Exercise
Copy out the listing below, keeping every character as is.

Data to examine
- Opening Delimiter -

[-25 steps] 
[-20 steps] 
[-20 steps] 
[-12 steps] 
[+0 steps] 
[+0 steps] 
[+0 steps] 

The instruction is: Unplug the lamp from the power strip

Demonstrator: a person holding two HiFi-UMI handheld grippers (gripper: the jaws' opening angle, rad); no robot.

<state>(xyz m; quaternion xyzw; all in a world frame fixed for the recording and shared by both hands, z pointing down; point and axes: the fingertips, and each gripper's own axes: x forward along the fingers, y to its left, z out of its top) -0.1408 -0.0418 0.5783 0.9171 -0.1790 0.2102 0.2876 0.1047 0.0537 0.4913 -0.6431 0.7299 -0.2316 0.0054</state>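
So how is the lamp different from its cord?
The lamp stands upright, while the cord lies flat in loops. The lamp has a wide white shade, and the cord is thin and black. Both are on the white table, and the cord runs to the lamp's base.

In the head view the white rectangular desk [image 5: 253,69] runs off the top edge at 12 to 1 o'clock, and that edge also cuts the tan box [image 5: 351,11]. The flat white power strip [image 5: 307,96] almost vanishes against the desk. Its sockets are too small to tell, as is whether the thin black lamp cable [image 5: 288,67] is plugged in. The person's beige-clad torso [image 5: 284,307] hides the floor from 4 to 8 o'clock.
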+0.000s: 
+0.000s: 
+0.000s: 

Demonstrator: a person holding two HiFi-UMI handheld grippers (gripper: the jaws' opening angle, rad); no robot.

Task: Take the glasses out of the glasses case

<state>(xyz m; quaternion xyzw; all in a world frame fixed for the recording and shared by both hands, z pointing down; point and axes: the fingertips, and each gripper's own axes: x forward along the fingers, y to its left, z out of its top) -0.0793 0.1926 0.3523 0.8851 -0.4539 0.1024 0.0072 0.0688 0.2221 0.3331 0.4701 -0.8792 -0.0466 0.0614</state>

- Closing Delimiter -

Completed exercise
[-25 steps] 
[-20 steps] 
[-20 steps] 
[-12 steps] 
[+0 steps] 
[+0 steps] 
[+0 steps] 

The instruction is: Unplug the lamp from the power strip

Demonstrator: a person holding two HiFi-UMI handheld grippers (gripper: the jaws' opening angle, rad); no robot.

<state>(xyz m; quaternion xyzw; all in a world frame fixed for the recording and shared by both hands, z pointing down; point and axes: the fingertips, and each gripper's own axes: x forward along the fingers, y to its left, z out of its top) -0.1408 -0.0418 0.5783 0.9171 -0.1790 0.2102 0.2876 0.1047 0.0537 0.4913 -0.6431 0.7299 -0.2316 0.0054</state>
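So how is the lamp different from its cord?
The lamp stands upright, while the cord lies flat in loops. The lamp has a wide white shade, and the cord is thin and black. Both are on the white table, and the cord runs to the lamp's base.

In the head view the white rectangular desk [image 5: 253,69] runs off the top edge at 12 to 1 o'clock, and that edge also cuts the tan box [image 5: 351,11]. The flat white power strip [image 5: 307,96] almost vanishes against the desk. Its sockets are too small to tell, as is whether the thin black lamp cable [image 5: 288,67] is plugged in. The person's beige-clad torso [image 5: 284,307] hides the floor from 4 to 8 o'clock.
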+0.000s: 
+0.000s: 
+0.000s: 

Demonstrator: a person holding two HiFi-UMI handheld grippers (gripper: the jaws' opening angle, rad); no robot.

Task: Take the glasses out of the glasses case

<state>(xyz m; quaternion xyzw; all in a world frame fixed for the recording and shared by both hands, z pointing down; point and axes: the fingertips, and each gripper's own axes: x forward along the fingers, y to its left, z out of its top) -0.0793 0.1926 0.3523 0.8851 -0.4539 0.1024 0.0072 0.0688 0.2221 0.3331 0.4701 -0.8792 -0.0466 0.0614</state>

This completes the required output.